Me aburro terriblemente mientras veo Felices sueños, la película de Marco Bellocchio que venía tan recomendada por la crítica, con muchas estrellas y muchos puntos verdes en los comentarios entusiastas: que si el veterano director, que si el sabio cineasta, que si el artesano infatigable...  

De Bellocchio llevo oyendo hablar toda la vida cuando llegan los festivales, pero sus películas raramente llegan a estas cinefilias provinciales a no ser que uno flete el barco pirata y las intercepte a medio camino de las rutas comerciales. Repaso su filmografía completa antes de enfrentarme a Dulces sueños y descubro, avergonzado, que jamás he visto una película suya. No parece constar ninguna obra maestra en ese catálogo interminable de obras ignotas -la mayoría, sospechosamente, de títulos no traducidos al castellano- pero también es verdad que hay algo que no funciona bien en mis métodos de selección. En mis manías de espectador.


    Por un momento estoy a punto de desfallecer en el intento, y de enviar Dulces sueños a la papelera de reciclaje, resignado a esta cinefilia mía de tres el cuarto. Sólo la prometida presencia de Bérénice Bejo, que es una actriz demasiado hermosa para ser desdeñada, pesa más que el aburrimiento presentido de una película que además dura más de dos horas. Porque los ancianos, ya se sabe, cuando se ponen a dar la turra pierden la noción de la elipsis y de la síntesis. 

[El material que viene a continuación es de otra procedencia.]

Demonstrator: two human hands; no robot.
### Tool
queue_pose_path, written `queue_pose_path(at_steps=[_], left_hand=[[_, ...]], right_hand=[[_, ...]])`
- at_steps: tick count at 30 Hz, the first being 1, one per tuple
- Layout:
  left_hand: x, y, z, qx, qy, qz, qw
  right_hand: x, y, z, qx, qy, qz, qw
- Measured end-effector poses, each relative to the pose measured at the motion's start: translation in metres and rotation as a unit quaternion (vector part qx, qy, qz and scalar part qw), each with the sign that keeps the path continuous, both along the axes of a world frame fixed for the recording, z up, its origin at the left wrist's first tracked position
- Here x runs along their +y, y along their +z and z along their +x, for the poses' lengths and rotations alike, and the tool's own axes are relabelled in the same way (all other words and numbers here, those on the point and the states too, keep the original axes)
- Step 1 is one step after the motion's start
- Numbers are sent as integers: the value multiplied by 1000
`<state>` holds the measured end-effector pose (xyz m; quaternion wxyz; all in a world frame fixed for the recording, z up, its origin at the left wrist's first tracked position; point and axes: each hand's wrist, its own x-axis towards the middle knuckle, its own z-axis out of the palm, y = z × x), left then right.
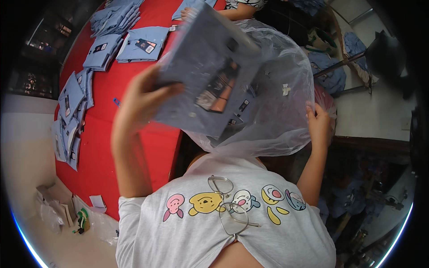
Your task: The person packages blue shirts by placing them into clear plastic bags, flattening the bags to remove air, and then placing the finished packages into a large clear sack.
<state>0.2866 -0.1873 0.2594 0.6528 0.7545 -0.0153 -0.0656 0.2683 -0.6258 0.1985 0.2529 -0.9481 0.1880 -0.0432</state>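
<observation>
A folded blue-grey shirt [187,67] in a clear sleeve, with a dark and orange tag on its front, is tilted in front of me. My left hand [142,96] grips its left edge, thumb on the near face; the hand and shirt are slightly blurred. Behind and right of the shirt, a large clear plastic bag [292,58] gapes wide. The fingers of my right hand [319,119] pinch the right side of its rim. Through the film, more blue folded packs with small labels show inside the bag, partly hidden by the held shirt.
Several folded blue shirts [142,43] with tags lie along the far and left sides of a red-covered table [156,154]. A co-worker's arm [243,12] reaches in at the far edge. A dark round object on a rod [386,56] stands at right. Plastic wrapping lies at lower left.
</observation>
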Motion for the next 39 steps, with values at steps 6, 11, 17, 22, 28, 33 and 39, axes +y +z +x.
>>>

Y así, con una fe muy poco fervorosa, le doy al play en la lluviosa tarde de invierno. Y mientras el niño Massimo quiere mucho a su madre, y la pierde trágicamente con sólo nueve años de edad, y busca su fantasma en las clases de religión y en los confesionarios de las iglesias, yo, a la hora larga de metraje, engañado por la publicidad fraudulenta que la colocaba en la primera línea del reparto, me pregunto cuándo coño va a salir el personaje de Bérénice Bejo.

    Mucho rato después de yo tanto añorarla, aparecerá, finalmente, la dulce Bérénice, disfrazada de doctora del cuerpo y de terapeuta del alma. Pero ya será demasiado tarde para levantar esta bruma soporífera que invade una película extraña, errática, pretendidamente poética y decididamente prescindible.